Yeah I lurk from time to time, the new baby and job demand a lot of my time. Should be here a little more often now, my new phone supports MS mobile : )
_Posted via Mobile Device_


----------



## davidshane

mhodnettjr said:


> Yeah I lurk from time to time, the new baby and job demand a lot of my time. Should be here a little more often now, my new phone supports MS mobile : )
> _Posted via Mobile Device_


Don't let the kid fool ya, he's been trying to be a deer hunter this year. Must have done a good job too cause I hear Lombardo's has another mount going for "the kid".
_Posted via Mobile Device_


----------



## JBIV

Mickey Finn said:


> Everyones mounts look very good to me. This set-up however, would really freak my dog out.:lol:


I know, the golf club right??? :lol::lol:

It just looks out of place.


----------



## HunterHawk

davidshane said:


> Don't let the kid fool ya, he's been trying to be a deer hunter this year. Must have done a good job too cause I hear Lombardo's has another mount going for "the kid".
> _Posted via Mobile Device_


no kidding... i need to see pics


----------



## UNREEL

These are some really great mounts that were posted.
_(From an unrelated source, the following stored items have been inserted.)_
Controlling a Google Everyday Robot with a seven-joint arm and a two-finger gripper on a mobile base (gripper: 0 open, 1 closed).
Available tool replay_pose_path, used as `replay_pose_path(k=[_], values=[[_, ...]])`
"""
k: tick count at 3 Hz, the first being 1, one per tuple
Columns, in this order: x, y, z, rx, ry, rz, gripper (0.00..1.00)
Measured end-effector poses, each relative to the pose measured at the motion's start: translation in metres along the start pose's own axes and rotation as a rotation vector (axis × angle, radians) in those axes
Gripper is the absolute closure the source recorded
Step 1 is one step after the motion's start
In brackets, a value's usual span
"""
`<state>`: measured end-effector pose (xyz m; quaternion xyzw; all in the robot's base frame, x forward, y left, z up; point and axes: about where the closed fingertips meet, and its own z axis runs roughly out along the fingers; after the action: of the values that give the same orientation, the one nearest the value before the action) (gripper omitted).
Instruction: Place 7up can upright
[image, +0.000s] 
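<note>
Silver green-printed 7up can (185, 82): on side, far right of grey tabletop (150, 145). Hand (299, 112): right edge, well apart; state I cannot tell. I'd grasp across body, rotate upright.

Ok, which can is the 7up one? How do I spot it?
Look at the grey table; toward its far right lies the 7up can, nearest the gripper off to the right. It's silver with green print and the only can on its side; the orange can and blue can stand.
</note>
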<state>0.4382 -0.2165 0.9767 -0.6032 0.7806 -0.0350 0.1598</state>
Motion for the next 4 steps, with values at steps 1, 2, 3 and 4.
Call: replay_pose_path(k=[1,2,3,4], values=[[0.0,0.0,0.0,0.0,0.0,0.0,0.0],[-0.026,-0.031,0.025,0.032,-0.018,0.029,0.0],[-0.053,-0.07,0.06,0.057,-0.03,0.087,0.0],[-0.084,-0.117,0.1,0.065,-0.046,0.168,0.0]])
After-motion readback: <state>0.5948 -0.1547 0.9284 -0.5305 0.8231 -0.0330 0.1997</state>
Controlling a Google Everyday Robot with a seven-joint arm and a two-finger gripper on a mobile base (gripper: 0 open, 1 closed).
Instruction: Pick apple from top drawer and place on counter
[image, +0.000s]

I have it narrowed down to 3, two of which are in this thread..

Definetly mouth open!!!


----------



## Liv4Trappin

I'll throw one in I did awhile back. It's a closed mouth pedastal. Nice job on taking the Yote!

Mike


----------



## Paul Thompson

Show off! 



Liv4Trappin said:


> I'll throw one in I did awhile back. It's a closed mouth pedastal. Nice job on taking the Yote!
> 
> Mike


----------